» What you are asked to do
Repeat nothing but the lines below running from the one containing "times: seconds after" to the one containing "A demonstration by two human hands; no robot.". Keep both end lines.

**** Data shown

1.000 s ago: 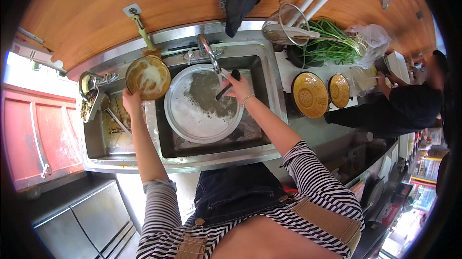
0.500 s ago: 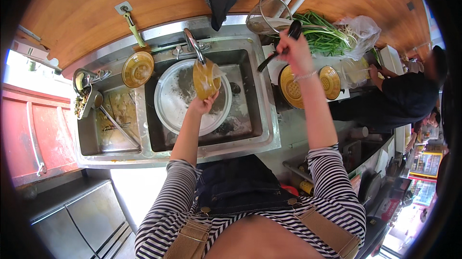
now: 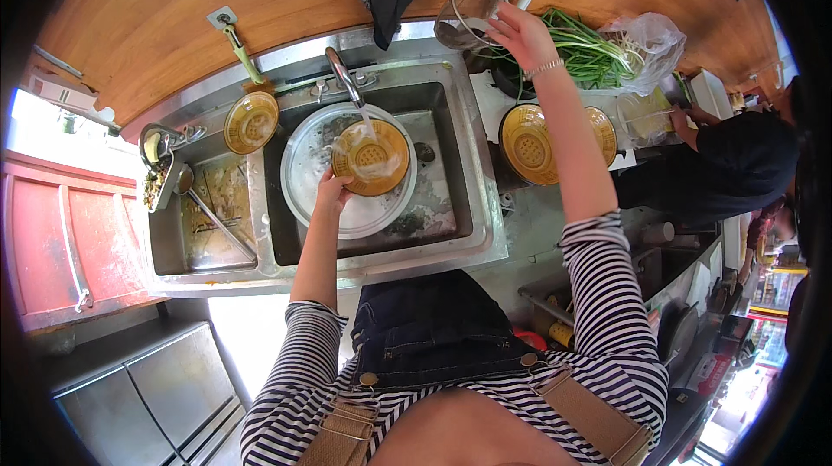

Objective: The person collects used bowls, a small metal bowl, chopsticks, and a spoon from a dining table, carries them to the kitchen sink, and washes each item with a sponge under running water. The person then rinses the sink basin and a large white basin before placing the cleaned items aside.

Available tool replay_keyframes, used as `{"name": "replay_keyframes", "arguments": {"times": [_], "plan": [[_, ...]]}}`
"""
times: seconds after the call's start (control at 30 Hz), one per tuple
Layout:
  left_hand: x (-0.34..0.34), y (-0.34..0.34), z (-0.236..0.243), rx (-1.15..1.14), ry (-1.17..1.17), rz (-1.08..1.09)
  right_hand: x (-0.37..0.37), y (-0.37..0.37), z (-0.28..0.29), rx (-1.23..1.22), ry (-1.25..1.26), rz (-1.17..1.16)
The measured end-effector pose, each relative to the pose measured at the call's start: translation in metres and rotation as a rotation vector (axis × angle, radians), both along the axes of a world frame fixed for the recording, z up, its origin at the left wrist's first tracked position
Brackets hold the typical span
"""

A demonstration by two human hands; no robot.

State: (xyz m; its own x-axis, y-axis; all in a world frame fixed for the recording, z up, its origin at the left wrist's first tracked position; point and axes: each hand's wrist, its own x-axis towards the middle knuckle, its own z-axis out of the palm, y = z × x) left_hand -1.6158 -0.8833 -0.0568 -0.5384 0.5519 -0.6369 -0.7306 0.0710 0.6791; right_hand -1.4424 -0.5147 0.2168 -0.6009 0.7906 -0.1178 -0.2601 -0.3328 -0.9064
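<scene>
My left hand (image 3: 336,189) grips the rim of a yellow-brown perforated-looking bowl (image 3: 371,159), tilted under the running faucet (image 3: 344,76). Beneath it a wide round metal basin (image 3: 303,197) stands in the larger sink. Up at the right, my right hand (image 3: 522,37) is raised with its fingers apart and nothing visible in them. It is beside a wire-rimmed strainer (image 3: 459,26) at the wall; whether they touch I cannot tell. Below that hand a dark rounded object (image 3: 511,80) is partly hidden.
Another yellow bowl (image 3: 251,123) rests on the sink divider. More yellow dishes (image 3: 529,144) sit on the right counter, near green onions (image 3: 576,55) and a plastic bag (image 3: 656,46). A ladle (image 3: 208,206) leans in the smaller sink. A person in black (image 3: 728,154) works at right.
The bowl in my left hand has turned from edge-on to face up under the water. My right hand has moved up toward the strainer and let go of a black-handled utensil.
</scene>
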Motion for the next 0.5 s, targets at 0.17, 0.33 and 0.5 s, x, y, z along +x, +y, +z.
{"name": "replay_keyframes", "arguments": {"times": [0.17,0.33,0.5], "plan": [[0.012,0.009,-0.004,0.123,-0.191,-0.155,0.061,-0.073,-0.062,-0.044,0.298,-0.36],[0.0,0.065,-0.036,0.715,-1.312,-0.407,0.067,-0.172,-0.138,-0.395,-0.003,-0.274],[-0.004,0.042,-0.037,0.454,-0.956,-0.174,0.022,-0.203,-0.174,-0.49,-0.064,0.075]]}}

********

» Solution to this task
times: seconds after the call's start (control at 30 Hz), one per tuple
Layout:
  left_hand: x (-0.34..0.34), y (-0.34..0.34), z (-0.236..0.243), rx (-1.15..1.14), ry (-1.17..1.17), rz (-1.08..1.09)
  right_hand: x (-0.37..0.37), y (-0.37..0.37), z (-0.28..0.29), rx (-1.23..1.22), ry (-1.25..1.26), rz (-1.17..1.16)
The measured end-effector pose, each relative to the pose measured at the call's start: translation in metres and rotation as a rotation vector (axis × angle, radians), both along the axes of a world frame fixed for the recording, z up, its origin at the left wrist's first tracked position
Brackets hold the typical span
"""

A demonstration by two human hands; no robot.

That wraps up the answer.